Task directions:
Using the data below, set down every line from the one containing "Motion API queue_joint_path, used" through the one containing "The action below", inclusive and unchanged. Pictures are to be skipped.

Data records:
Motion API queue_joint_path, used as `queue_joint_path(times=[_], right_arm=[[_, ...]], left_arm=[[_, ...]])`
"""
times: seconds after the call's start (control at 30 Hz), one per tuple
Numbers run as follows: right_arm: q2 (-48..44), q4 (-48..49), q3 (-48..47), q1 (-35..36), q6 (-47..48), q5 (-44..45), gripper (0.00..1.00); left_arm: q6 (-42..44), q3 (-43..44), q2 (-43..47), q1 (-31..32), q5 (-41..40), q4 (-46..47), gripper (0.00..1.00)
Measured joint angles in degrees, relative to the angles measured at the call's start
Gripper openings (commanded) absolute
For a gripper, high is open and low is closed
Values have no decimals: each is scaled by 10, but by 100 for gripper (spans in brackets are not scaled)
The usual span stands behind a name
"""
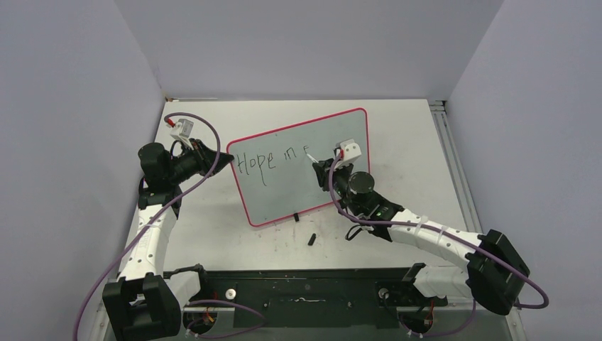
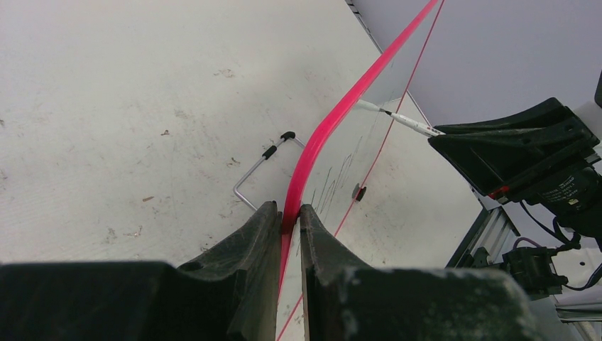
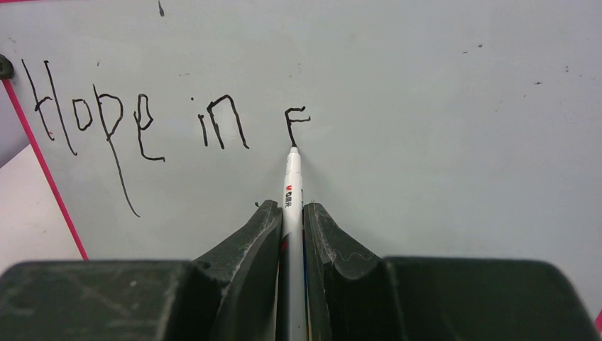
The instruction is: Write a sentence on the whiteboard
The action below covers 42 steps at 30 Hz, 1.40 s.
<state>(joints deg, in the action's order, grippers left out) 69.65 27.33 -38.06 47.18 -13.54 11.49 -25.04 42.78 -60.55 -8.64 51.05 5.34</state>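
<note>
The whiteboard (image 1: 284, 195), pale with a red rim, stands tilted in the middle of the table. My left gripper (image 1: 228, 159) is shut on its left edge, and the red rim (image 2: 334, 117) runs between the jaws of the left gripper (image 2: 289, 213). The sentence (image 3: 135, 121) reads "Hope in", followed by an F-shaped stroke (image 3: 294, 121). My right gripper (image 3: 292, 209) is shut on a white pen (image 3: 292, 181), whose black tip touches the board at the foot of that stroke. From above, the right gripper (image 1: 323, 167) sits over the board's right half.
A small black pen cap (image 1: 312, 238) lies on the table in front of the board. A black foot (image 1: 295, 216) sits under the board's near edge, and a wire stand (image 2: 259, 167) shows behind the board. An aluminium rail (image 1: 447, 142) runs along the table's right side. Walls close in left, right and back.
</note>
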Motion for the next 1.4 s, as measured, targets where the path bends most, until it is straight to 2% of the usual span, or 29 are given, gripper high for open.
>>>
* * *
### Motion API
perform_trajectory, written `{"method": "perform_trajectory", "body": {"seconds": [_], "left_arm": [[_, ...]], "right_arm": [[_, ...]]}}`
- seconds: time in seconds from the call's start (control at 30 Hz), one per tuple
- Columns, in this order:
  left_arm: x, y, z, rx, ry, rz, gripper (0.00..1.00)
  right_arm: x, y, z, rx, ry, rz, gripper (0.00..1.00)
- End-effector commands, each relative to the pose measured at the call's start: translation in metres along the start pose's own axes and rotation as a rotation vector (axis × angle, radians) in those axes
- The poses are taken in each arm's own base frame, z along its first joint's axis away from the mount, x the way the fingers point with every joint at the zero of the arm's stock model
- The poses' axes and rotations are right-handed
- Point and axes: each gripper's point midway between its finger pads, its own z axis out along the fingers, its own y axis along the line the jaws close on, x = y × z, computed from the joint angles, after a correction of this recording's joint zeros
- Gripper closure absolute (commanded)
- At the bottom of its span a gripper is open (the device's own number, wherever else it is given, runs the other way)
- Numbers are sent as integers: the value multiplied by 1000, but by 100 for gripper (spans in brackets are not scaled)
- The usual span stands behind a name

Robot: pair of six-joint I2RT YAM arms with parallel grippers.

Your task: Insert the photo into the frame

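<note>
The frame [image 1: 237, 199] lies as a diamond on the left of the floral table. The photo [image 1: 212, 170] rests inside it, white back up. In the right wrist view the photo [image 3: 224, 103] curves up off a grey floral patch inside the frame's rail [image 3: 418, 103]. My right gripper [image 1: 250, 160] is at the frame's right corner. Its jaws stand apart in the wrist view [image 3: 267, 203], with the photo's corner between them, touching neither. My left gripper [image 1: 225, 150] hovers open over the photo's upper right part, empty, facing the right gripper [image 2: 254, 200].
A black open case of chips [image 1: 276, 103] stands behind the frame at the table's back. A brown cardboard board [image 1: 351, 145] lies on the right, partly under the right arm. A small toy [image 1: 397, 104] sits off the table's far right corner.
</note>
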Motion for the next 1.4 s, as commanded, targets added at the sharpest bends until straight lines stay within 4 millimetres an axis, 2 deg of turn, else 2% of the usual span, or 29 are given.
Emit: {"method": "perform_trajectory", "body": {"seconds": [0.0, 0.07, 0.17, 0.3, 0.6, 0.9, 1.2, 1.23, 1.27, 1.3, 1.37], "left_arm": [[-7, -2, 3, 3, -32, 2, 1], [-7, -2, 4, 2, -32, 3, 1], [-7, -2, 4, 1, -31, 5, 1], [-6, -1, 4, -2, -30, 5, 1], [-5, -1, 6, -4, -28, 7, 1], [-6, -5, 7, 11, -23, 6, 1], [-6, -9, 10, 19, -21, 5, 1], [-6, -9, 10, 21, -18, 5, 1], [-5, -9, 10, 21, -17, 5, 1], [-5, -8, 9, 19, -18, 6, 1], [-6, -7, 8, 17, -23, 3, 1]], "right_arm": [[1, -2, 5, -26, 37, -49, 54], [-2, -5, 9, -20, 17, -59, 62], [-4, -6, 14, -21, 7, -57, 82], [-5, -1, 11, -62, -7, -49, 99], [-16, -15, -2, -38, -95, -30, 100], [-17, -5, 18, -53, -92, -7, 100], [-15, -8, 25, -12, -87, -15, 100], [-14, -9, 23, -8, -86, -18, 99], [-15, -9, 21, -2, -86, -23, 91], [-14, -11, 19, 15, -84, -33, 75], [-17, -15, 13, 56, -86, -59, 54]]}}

Task output:
Motion API queue_joint_path, used as `queue_joint_path(times=[_], right_arm=[[_, ...]], left_arm=[[_, ...]])`
"""
times: seconds after the call's start (control at 30 Hz), one per tuple
Numbers run as follows: right_arm: q2 (-48..44), q4 (-48..49), q3 (-48..47), q1 (-35..36), q6 (-47..48), q5 (-44..45), gripper (0.00..1.00); left_arm: q6 (-42..44), q3 (-43..44), q2 (-43..47), q1 (-31..32), q5 (-41..40), q4 (-46..47), gripper (0.00..1.00)
Measured joint angles in degrees, relative to the angles measured at the call's start
Gripper openings (commanded) absolute
For a gripper, high is open and low is closed
Values have no decimals: each is scaled by 10, but by 100 for gripper (spans in brackets are not scaled)
The usual span stands behind a name
"""
The instruction is: Write a sentence on the whiteboard
The action below covers 42 steps at 30 Hz, 1.40 s.

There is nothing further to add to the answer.